Work instructions - Reply with nothing but how many lines in the entries below include "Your".

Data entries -

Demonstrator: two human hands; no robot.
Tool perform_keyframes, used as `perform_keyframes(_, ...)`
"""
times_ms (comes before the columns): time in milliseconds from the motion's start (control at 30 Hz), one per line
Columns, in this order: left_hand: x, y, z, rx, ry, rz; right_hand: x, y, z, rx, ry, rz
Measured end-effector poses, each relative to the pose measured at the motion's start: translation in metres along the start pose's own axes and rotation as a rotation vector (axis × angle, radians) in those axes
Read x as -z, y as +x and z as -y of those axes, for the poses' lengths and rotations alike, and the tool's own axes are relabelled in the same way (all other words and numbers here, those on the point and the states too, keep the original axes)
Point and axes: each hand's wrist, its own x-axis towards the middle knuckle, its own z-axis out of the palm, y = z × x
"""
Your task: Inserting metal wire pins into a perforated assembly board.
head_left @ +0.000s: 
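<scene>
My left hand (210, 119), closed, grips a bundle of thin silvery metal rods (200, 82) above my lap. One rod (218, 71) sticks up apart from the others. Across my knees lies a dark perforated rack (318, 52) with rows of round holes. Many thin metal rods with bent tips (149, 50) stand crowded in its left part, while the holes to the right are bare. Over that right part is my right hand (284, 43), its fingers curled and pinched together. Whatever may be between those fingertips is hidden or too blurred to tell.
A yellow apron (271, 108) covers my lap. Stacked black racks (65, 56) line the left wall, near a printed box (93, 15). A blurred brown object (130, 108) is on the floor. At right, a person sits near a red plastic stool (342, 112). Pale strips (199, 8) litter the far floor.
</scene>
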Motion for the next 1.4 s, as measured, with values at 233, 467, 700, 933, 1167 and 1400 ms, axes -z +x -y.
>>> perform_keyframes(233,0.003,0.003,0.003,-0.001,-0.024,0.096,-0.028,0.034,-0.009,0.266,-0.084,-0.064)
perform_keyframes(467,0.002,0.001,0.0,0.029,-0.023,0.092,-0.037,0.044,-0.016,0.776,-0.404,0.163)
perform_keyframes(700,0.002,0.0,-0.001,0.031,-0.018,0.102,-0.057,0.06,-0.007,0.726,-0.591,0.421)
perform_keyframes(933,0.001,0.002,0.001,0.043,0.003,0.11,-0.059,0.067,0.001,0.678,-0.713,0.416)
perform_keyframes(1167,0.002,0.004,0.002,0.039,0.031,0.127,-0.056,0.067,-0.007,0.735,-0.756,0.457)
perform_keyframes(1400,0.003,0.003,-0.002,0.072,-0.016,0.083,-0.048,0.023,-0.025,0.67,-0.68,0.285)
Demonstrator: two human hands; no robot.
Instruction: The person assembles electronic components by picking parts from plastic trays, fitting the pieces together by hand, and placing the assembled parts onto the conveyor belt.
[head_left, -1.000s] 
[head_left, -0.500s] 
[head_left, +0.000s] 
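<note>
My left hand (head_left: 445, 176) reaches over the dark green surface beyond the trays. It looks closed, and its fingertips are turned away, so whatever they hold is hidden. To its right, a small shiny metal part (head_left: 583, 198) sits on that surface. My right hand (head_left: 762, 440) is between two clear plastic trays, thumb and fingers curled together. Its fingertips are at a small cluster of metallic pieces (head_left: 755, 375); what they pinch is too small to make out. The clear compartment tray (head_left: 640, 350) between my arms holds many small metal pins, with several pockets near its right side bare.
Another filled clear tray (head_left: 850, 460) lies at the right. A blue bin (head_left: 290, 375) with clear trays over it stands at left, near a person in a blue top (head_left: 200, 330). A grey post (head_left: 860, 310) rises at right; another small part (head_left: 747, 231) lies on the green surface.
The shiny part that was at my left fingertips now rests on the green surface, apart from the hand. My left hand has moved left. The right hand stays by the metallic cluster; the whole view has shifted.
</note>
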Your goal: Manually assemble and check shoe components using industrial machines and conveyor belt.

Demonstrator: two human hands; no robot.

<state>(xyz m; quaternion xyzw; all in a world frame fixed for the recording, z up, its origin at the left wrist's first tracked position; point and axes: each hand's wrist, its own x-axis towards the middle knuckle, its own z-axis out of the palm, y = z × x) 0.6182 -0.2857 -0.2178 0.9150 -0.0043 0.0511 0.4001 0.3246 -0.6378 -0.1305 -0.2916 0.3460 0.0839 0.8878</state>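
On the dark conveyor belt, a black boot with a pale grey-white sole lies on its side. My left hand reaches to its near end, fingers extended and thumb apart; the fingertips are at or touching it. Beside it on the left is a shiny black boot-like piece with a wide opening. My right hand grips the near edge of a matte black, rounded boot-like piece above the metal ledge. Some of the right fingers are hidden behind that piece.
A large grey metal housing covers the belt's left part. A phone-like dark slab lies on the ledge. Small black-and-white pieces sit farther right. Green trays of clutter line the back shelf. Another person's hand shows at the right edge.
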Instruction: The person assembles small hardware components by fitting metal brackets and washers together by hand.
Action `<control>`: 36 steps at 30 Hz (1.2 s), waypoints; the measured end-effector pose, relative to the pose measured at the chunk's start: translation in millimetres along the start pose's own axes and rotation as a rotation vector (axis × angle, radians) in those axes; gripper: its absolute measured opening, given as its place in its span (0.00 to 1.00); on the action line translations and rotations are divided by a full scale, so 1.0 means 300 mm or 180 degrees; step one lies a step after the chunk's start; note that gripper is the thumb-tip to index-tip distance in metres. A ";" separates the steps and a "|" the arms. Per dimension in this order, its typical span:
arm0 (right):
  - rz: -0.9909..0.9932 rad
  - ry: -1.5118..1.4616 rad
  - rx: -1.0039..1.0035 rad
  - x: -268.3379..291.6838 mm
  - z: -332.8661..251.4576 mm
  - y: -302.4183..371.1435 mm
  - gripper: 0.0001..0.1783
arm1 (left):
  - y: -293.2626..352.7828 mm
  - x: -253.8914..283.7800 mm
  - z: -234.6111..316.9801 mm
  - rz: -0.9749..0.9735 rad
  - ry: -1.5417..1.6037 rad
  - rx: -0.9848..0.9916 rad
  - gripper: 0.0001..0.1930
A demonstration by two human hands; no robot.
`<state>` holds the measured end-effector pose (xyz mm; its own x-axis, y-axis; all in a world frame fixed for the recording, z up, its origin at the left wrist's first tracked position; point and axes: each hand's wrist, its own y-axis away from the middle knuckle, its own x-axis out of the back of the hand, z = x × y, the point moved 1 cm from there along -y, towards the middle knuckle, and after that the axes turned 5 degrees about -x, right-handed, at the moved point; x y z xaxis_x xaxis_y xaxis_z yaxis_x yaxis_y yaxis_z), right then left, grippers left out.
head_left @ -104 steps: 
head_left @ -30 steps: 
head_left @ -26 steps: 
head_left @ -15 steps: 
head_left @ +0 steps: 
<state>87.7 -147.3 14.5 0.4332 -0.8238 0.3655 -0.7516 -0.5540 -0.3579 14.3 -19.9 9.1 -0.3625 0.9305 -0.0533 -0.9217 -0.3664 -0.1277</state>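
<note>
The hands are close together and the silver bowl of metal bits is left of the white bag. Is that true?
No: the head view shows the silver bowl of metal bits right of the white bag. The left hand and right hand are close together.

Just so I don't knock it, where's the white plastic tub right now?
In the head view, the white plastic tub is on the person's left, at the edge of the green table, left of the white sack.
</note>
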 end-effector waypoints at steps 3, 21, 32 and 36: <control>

Response for this exercise - 2